Subject: Re: [PATCH] drm/amdgpu: fix deadlock while reading mqd from debugfs

Thanks for the patch,

Patch pushed for staging.

Regards

Shashank

On 25/03/2024 00:23, Alex Deucher wrote:
> On Sat, Mar 23, 2024 at 4:47 PM Sharma, Shashank
> <[email protected]> wrote:
>>
>> On 23/03/2024 15:52, Johannes Weiner wrote:
>>> On Thu, Mar 14, 2024 at 01:09:57PM -0400, Johannes Weiner wrote:
>>>> Hello,
>>>>
>>>> On Fri, Mar 08, 2024 at 12:32:33PM +0100, Christian König wrote:
>>>>> Am 07.03.24 um 23:07 schrieb Johannes Weiner:
>>>>>> Lastly I went with an open loop instead of a memcpy() as I wasn't
>>>>>> sure if that memory is safe to address a byte at at time.
>>>> Shashank pointed out to me in private that byte access would indeed be
>>>> safe.

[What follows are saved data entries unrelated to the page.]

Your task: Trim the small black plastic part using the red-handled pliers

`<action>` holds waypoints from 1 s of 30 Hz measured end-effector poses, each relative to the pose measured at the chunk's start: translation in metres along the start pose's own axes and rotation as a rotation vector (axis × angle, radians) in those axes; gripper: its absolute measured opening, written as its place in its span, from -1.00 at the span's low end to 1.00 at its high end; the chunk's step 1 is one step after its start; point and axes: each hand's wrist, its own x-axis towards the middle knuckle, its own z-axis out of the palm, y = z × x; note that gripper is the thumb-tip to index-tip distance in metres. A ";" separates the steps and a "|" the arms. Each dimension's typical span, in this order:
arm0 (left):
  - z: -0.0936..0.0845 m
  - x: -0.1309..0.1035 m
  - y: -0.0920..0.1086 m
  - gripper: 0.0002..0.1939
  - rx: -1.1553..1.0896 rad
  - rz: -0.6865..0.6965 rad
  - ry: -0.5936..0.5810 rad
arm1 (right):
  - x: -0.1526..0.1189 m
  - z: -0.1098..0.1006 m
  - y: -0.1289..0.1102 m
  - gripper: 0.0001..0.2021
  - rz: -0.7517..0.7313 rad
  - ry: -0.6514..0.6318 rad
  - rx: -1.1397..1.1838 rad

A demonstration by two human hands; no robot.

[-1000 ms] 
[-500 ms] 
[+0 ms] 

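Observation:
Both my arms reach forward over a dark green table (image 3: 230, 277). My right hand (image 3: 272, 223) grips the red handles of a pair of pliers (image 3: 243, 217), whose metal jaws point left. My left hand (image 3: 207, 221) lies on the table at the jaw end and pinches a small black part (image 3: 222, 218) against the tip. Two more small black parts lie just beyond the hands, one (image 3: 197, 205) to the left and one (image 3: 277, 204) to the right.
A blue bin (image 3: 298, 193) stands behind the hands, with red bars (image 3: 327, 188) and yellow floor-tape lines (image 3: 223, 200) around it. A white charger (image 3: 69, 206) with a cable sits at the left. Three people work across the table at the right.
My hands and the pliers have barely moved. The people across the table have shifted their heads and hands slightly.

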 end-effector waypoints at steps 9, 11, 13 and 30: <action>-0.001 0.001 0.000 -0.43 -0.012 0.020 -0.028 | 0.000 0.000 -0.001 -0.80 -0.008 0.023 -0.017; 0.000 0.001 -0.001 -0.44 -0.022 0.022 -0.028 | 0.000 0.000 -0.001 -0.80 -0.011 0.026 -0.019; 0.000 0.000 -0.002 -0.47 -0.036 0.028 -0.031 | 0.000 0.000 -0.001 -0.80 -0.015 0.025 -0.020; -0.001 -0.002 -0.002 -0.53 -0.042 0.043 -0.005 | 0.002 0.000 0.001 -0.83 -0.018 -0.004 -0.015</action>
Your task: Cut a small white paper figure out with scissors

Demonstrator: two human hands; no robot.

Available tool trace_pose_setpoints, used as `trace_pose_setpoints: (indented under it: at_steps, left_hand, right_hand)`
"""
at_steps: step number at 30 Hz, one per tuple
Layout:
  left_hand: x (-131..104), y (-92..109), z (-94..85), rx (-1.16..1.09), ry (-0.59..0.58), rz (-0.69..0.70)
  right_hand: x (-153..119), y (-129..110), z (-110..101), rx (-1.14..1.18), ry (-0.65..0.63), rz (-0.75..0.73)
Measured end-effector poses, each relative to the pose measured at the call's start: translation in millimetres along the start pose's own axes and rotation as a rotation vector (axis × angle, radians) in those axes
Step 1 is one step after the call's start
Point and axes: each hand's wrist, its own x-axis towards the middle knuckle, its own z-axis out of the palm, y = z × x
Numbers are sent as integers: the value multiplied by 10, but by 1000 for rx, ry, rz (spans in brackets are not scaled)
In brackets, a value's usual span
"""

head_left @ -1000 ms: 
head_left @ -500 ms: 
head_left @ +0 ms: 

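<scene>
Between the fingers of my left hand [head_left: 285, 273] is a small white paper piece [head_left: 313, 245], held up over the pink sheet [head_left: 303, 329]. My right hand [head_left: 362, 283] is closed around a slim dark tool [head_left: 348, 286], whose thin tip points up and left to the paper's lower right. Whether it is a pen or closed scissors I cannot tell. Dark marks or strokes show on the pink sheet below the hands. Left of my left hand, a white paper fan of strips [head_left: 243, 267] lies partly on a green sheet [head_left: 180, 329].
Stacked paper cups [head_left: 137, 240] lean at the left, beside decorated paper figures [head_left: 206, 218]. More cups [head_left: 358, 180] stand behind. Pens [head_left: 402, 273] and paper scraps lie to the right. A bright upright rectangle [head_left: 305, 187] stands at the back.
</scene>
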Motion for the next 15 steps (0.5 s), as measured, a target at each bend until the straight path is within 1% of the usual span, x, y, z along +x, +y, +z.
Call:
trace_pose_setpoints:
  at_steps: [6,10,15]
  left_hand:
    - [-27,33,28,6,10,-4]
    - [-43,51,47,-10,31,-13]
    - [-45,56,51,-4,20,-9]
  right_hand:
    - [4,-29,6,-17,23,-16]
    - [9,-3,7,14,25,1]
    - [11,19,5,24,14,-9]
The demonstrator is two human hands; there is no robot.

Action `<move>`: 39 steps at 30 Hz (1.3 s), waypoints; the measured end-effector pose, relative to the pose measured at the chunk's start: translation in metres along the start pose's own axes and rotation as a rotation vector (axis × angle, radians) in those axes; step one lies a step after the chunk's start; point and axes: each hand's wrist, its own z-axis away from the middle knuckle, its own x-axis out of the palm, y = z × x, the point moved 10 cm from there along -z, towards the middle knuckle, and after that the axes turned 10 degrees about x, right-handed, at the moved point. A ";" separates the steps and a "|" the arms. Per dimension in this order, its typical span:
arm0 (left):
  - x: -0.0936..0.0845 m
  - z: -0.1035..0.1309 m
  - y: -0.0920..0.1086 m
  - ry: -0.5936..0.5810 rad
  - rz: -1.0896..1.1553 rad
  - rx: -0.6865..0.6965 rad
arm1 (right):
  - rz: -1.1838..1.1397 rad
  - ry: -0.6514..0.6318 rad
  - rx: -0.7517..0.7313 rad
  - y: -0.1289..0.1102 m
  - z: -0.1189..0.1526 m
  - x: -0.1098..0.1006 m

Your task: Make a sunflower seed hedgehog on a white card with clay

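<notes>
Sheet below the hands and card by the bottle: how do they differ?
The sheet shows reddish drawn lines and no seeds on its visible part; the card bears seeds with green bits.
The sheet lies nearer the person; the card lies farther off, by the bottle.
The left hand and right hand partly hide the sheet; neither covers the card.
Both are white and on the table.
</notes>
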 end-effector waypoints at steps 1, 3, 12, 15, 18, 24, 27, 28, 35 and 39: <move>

However, after actually trying it it won't work because memcpy()
>>>> doesn't play nice with mqd being volatile:
>>>>
>>>> /home/hannes/src/linux/linux/drivers/gpu/drm/amd/amdgpu/amdgpu_ring.c: In function 'amdgpu_debugfs_mqd_read':
>>>> /home/hannes/src/linux/linux/drivers/gpu/drm/amd/amdgpu/amdgpu_ring.c:550:22: warning: passing argument 1 of '__builtin_dynamic_object_size' discards 'volatil' qualifier from pointer target type [-Wdiscarded-qualifiers]
>>>> 550 | memcpy(kbuf, mqd, ring->mqd_size);
>>>>
>>>> So I would propose leaving the patch as-is. Shashank, does that sound
>>>> good to you?
>>> Friendly ping :)
>>>
>>> Shashank, is your Reviewed-by still good for this patch, given the
>>> above?
>> Ah, sorry I missed this due to some parallel work, and just realized the
>> memcpy/volatile limitation.
>>
>> I also feel the need of protecting MQD read under a lock to avoid
>> parallel change in MQD while we do byte-by-byte copy, but I will add
>> that in my to-do list.
>>
>> Please feel free to use my R-b.
> Shashank, if the patch looks good, can you pick it up and apply it?
>
> Alex
>
>
>> - Shashank
>>
>>> Thanks